COLONEL WILLIAM A. HOWARD - AUTOGRAPH LETTER SIGNED 04/05/1861 - HFSID 174715
COLONEL WILLIAM A. HOWARD (CIVIL WAR) A week before the break of the Civil War, Howard again seeks the Senator's help for appointment in an officiating Union Army Naval office Autograph Letter signed: "W.A. Howard", 1 page, 6½x8.
Sale Price $531.25
COLONEL WILLIAM A. HOWARD (CIVIL WAR)
A week before the break of the Civil War, Howard again seeks the Senator's help for appointment in an officiating Union Army Naval office
Autograph Letter signed: "W.A. Howard", 1 page, 6½x8. Astor House, New York, 5 April 1861, 1 week before the Declaration of the Civil War. To "My Dear Fessenden" [U.S. Senator] William Pitt Fessenden, Portland, Maine. In full: "Government appears to be making a move, would not my proposition to strengthen its hands be well received now. I want first class Steamers (3) have been taken up today for 'transports'. You know how anxious I am to be of Service to the Administration as well as the Country. I would like to have the Govt. understand my wishes & place confidence in me. I am prepared for any service that may be acquired of me. Will you place me as far as possible in such position. I will go to Washington when I received such letters as you may see proper to send me. Give my best love to Smith and with him I shall have a cruise with soon (if I get any thing to cruise in). Hoping you may soon recover from your late address duties & annoyance. I am as always, Sincerely Yours. " William A. HOWARD (1807-1871) was a veteran Coast Guard officer who commanded a detachment of marine artillery during battles on the Carolina coast during the Civil War.

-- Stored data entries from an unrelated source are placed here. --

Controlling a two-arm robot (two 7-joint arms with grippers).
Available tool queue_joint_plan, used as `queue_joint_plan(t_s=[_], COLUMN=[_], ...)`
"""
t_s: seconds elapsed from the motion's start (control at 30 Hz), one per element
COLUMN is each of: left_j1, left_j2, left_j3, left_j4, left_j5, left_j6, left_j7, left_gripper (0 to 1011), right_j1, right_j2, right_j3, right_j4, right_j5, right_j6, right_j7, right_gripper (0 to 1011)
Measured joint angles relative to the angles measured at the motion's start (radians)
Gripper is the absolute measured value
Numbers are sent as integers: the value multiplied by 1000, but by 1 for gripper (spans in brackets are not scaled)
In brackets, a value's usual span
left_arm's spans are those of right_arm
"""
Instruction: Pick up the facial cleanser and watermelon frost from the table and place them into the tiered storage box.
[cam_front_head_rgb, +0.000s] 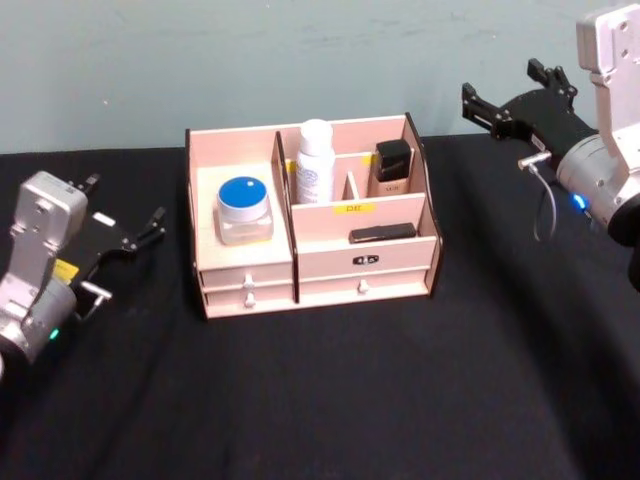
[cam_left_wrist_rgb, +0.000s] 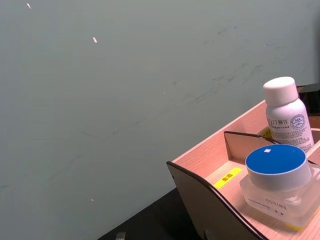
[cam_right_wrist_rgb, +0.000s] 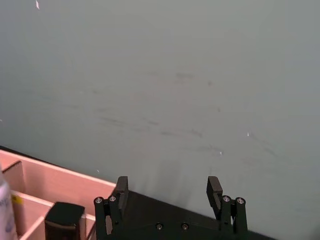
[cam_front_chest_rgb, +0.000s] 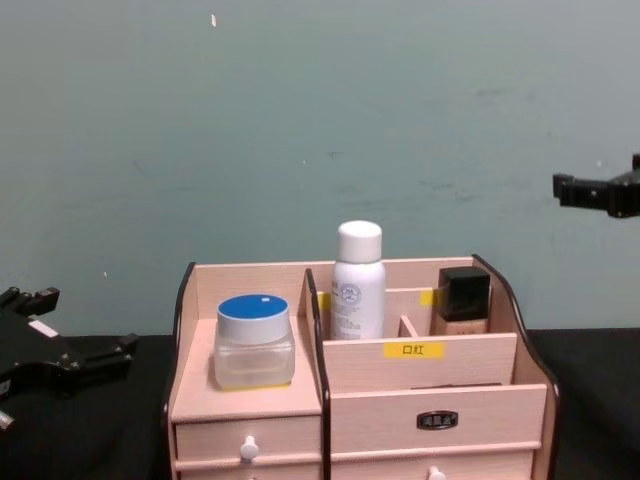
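The tiered storage box (cam_front_head_rgb: 245, 285) stands upright on the black table (cam_front_head_rgb: 400, 400), its long axis running left to right and its drawer fronts with white knobs facing the robot. It is pale wood with dark-edged curved sides, stepped compartments and yellow labels. A clear jar with a blue lid (cam_front_head_rgb: 243, 208) sits on the left shelf. A white bottle (cam_front_head_rgb: 314, 160) stands upright in the rear middle compartment, a dark-capped bottle (cam_front_head_rgb: 391, 167) stands upright in the rear right compartment, and a flat black item (cam_front_head_rgb: 382, 233) lies lengthwise in the front right compartment. The left gripper (cam_front_head_rgb: 128, 218) rests low, left of the box and apart from it, fingers spread and empty. The right gripper (cam_front_head_rgb: 505, 92) hangs raised, right of the box's rear corner, fingers (cam_right_wrist_rgb: 122, 189) spread and empty.
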Motion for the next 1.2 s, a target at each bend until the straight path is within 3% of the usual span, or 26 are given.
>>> queue_joint_plan(t_s=[0.43, 1.2], left_j1=[0, 0], left_j2=[0, 0], left_j3=[0, 0], left_j4=[0, 0], left_j5=[0, 0], left_j6=[0, 0], left_j7=[0, 0], left_gripper=[1010, 1010], right_j1=[15, 10], right_j2=[-30, -34], right_j3=[2, 4], right_j4=[122, 130], right_j5=[-37, -48], right_j6=[7, 12], right_j7=[22, 22], right_gripper=[1002, 1003])
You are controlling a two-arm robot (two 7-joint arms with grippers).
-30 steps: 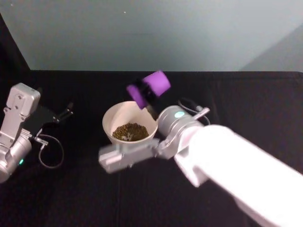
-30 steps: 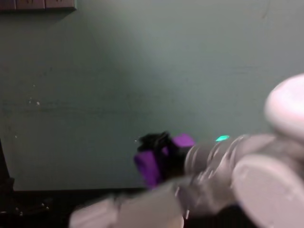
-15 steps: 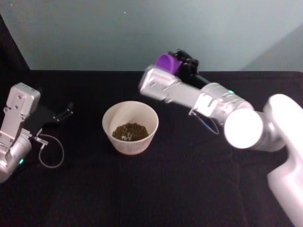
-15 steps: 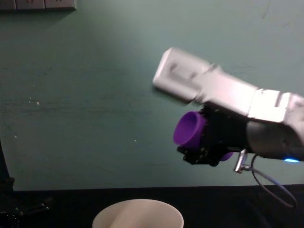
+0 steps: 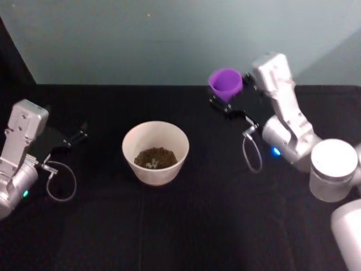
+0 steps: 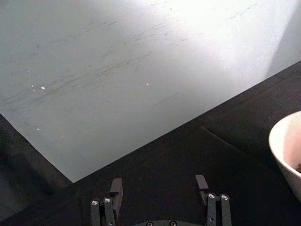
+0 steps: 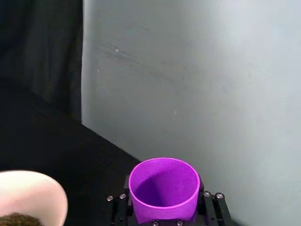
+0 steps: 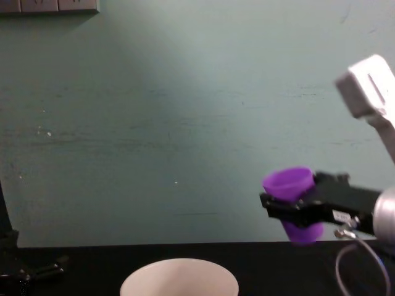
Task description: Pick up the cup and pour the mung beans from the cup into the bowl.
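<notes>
Cup: base cut off by the frame edge in the right wrist view; right hand fingers mostly cut there too, and in the chest view they cover the cup's middle. Can't see the cup's bottom, so can't tell if it's empty. Bowl: rim only in the chest view, a cut sliver in both wrist views. Left hand: finger bases cut off in its wrist view.

Bowl mid-table; open cloth all round.
</notes>
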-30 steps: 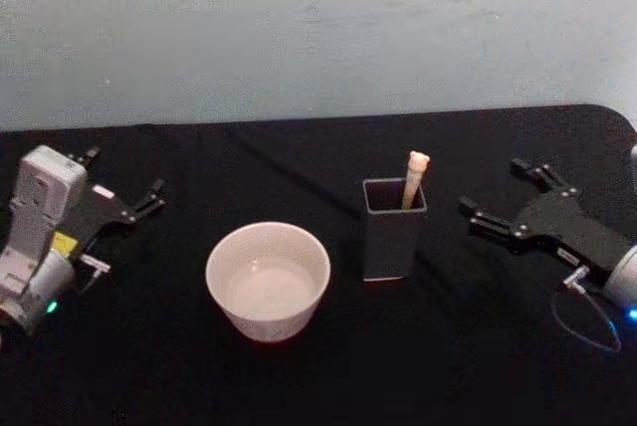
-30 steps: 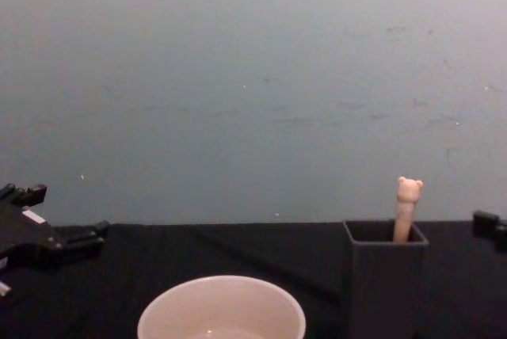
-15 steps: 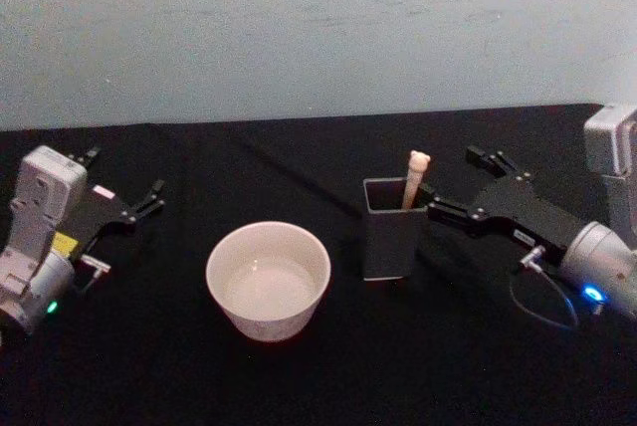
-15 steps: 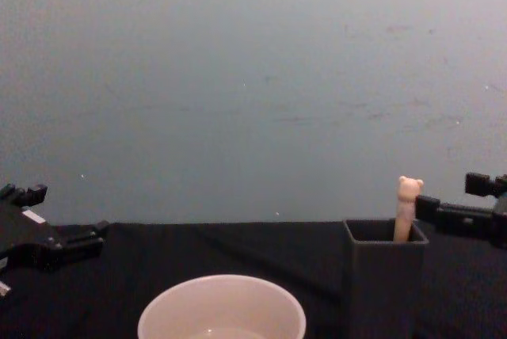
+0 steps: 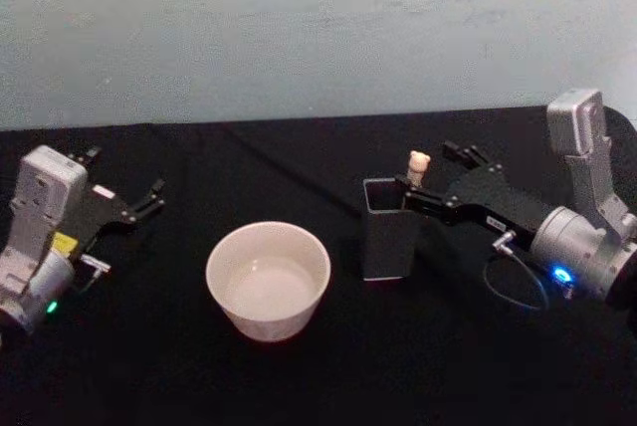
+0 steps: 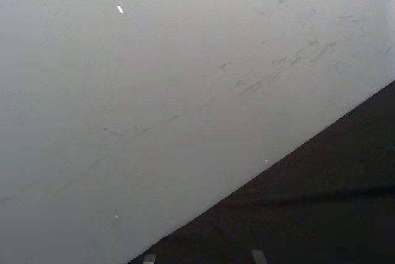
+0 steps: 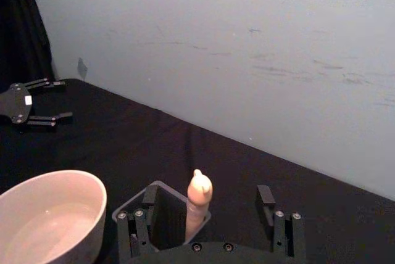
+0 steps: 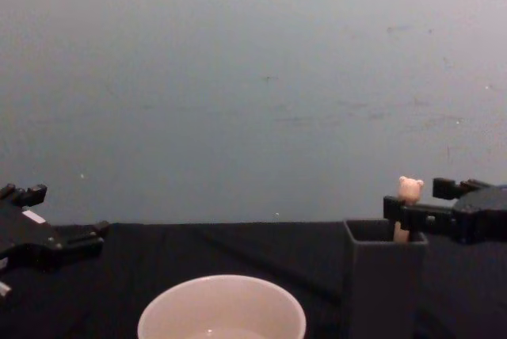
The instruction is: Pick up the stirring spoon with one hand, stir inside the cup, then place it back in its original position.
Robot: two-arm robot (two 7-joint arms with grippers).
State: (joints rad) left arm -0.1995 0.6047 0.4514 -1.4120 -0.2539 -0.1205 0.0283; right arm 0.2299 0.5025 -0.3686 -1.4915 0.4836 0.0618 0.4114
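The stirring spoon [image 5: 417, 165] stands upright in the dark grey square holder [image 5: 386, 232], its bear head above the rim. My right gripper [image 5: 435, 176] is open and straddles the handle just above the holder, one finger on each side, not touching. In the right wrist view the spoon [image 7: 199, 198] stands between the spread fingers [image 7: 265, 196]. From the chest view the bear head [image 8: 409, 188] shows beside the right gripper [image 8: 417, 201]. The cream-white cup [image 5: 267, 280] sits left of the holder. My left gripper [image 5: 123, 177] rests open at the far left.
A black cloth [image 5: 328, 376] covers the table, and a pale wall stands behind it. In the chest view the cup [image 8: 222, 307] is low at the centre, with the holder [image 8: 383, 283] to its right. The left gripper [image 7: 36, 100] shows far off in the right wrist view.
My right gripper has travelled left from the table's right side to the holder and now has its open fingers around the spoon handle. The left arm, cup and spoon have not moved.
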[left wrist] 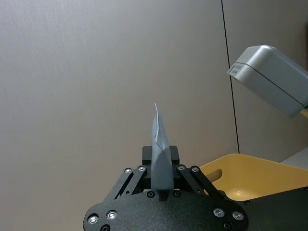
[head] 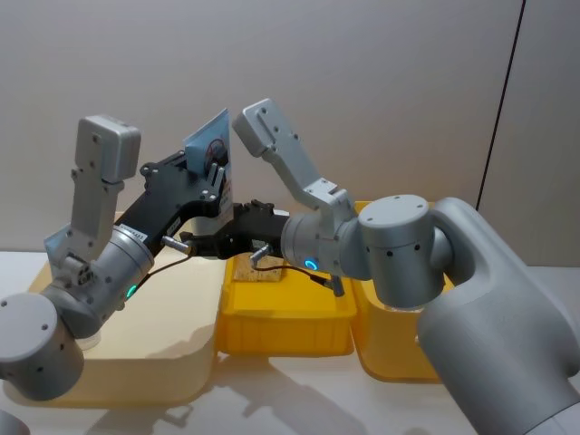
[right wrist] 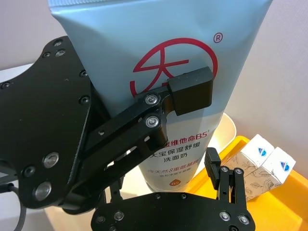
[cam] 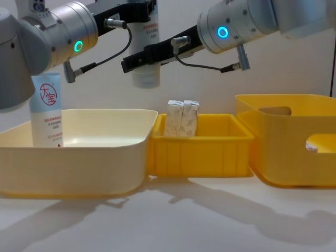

At the beginning of the war, he was commissioned as a Colonel of the 1st New York Heavy Artillery in the defenses around Portsmouth & Norfolk. Earlier in his career, when he commanded the revenue cutter Jackson, he was said to look so resplendent in his Coast Guard uniform that naval officers pressured Navy Secretary Levi Woodbury to remove epaulettes from Coast Guard uniforms. In the years before the Civil War, he was in private business as a shipbuilder. William Pitt FESSENDEN (1806-1869) had resigned a seat in the U.S. Senate to assume, at the personal behest of President Lincoln, the Cabinet post of Treasury Secretary after the resignation of Secretary Chase. Fessenden, who as Chairman the important Senate Finance Committee (1861-1864) had played an important role in raising revenues for the Union cause, but he served at Treasury for only eight months (July 5, 1864 - March 3, 1865). Thereafter he returned to the Senate, becoming chairman of the Joint Committee on Reconstruction. Lightly creased. File holes at left edge. Toned. Lightly smudged near signature, but legible. Ink note (unknown hand) on verso. Otherwise, fine condition.